• _Problem_:
Copy out the entries below exactly as they stand, but only from the line containing "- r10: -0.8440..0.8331" through the line containing "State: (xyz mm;".

[Data records]
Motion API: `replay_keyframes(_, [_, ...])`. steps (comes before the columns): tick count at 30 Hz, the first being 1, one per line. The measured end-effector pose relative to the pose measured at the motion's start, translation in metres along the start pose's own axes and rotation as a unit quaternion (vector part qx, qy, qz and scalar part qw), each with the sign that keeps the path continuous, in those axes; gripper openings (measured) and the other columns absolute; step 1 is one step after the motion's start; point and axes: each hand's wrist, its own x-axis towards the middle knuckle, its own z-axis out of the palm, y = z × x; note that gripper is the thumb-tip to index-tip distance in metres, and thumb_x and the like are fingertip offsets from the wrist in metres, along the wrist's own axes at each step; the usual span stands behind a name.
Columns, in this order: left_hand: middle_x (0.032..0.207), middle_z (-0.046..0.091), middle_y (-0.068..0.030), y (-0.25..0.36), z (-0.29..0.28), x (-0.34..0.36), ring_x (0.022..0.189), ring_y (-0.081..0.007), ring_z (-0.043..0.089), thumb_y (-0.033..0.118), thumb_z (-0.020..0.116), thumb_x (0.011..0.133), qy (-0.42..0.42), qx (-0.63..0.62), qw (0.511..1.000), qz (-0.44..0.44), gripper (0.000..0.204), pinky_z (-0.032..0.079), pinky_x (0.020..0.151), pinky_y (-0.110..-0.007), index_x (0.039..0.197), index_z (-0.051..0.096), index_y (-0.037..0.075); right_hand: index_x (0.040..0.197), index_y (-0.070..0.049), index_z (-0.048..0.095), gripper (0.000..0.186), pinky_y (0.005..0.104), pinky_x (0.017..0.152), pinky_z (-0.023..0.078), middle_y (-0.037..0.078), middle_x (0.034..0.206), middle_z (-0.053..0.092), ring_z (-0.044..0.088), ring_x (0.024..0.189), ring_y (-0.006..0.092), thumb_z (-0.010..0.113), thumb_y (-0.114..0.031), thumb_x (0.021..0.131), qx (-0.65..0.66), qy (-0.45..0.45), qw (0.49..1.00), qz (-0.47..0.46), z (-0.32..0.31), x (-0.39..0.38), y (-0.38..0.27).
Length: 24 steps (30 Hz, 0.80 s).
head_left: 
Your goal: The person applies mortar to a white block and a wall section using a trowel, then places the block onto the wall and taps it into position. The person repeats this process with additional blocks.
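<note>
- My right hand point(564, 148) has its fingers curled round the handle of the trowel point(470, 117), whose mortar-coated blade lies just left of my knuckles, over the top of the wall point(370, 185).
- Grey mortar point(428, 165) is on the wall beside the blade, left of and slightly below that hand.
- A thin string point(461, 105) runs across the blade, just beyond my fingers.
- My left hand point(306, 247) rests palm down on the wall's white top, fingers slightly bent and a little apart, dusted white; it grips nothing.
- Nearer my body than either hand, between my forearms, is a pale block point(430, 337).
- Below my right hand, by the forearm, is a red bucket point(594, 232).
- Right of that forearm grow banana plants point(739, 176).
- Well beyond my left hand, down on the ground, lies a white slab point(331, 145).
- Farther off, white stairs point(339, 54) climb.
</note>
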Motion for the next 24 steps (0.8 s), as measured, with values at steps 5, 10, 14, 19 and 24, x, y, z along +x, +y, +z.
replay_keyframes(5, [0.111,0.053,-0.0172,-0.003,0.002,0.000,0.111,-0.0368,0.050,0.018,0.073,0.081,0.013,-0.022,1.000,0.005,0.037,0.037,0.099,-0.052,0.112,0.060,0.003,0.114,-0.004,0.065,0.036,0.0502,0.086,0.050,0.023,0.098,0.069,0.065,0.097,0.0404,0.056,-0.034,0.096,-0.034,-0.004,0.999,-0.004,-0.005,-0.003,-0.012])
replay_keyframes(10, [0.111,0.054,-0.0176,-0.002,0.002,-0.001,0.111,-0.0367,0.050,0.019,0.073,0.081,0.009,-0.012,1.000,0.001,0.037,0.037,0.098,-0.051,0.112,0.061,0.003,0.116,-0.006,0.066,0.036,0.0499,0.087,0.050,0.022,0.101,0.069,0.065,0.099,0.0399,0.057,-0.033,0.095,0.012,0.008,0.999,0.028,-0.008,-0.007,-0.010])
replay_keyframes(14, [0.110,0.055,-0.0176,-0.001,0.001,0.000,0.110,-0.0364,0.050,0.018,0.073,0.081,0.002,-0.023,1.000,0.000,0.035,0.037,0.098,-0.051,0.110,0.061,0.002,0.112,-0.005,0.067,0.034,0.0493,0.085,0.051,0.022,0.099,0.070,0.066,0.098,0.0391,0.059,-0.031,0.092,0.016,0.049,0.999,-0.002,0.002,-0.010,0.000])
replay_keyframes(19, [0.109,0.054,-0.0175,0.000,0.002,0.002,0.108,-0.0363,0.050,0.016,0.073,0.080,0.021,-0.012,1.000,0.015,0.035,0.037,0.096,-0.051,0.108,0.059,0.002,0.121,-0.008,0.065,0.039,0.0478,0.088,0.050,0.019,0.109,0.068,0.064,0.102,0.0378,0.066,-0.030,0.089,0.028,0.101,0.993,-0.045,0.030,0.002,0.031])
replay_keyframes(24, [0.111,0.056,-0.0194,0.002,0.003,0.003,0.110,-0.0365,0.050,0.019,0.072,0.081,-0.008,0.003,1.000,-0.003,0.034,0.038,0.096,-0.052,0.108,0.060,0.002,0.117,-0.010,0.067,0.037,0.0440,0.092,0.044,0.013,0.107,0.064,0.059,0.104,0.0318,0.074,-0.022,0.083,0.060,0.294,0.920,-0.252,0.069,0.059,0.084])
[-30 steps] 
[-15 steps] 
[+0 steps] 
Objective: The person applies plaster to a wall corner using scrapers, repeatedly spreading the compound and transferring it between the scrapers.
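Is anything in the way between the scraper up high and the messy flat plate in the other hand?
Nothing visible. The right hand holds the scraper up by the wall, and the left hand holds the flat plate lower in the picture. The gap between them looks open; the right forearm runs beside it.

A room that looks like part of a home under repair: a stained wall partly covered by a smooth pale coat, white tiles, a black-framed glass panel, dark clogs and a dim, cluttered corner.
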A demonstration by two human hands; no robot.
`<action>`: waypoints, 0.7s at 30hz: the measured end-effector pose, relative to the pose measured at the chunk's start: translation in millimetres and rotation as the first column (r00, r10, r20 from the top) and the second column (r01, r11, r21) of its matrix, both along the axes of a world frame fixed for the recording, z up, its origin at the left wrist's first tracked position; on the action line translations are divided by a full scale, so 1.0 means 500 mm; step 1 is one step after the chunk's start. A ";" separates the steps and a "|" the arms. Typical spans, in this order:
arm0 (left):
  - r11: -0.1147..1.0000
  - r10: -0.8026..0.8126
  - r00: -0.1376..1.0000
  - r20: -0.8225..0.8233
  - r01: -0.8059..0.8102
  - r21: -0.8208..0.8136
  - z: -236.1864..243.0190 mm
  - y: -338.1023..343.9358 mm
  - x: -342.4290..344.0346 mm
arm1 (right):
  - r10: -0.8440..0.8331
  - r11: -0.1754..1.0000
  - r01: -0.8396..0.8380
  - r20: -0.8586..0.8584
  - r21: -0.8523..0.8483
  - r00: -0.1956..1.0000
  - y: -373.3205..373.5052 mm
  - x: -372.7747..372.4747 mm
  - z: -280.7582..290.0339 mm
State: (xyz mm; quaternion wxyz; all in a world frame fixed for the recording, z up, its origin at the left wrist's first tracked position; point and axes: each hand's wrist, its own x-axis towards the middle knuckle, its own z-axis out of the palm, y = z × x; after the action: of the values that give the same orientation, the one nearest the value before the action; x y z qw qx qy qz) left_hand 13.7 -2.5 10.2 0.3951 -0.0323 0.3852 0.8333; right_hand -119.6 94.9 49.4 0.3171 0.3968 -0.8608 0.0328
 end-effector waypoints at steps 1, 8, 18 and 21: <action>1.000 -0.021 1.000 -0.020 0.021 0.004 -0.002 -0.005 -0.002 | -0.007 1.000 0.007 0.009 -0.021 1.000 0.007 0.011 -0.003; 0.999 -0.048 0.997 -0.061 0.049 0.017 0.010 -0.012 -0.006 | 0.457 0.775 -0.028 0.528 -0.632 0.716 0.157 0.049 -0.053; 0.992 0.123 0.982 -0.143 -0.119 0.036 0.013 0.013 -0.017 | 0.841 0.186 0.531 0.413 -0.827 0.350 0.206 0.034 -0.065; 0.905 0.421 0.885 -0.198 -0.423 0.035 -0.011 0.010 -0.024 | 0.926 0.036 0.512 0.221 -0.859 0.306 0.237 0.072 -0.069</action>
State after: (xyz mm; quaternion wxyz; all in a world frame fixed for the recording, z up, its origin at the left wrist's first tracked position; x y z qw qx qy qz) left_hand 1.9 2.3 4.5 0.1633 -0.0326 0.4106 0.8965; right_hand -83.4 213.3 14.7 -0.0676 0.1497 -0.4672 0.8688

• _Response area_:
  - r10: -0.8440..0.8331
  - r11: -0.1754..1.0000
  - r01: -0.8396..0.8380
  - r20: -0.8586..0.8584
  - r21: -0.8523..0.8483
  - r00: -0.1956..1.0000
  - y: -373.3205..373.5052 mm
  - x: -372.7747..372.4747 mm
  - z: -280.7582..290.0339 mm
State: (xyz mm; quaternion wxyz; all in a world frame fixed for the recording, z up, its origin at the left wrist's first tracked position; point and axes: each hand's wrist, its own x-axis towards the middle knuckle, its own z-axis out of the palm, y = z × x; after the action: of the values that give the same orientation, the one nearest the value before the action; x y z qw qx qy qz) left_hand 13.7 -2.5 10.2 0.3951 -0.0323 0.3852 0.8333; right_hand -119.6 94.9 49.4 0.3171 0.3968 -0.8608 0.0328

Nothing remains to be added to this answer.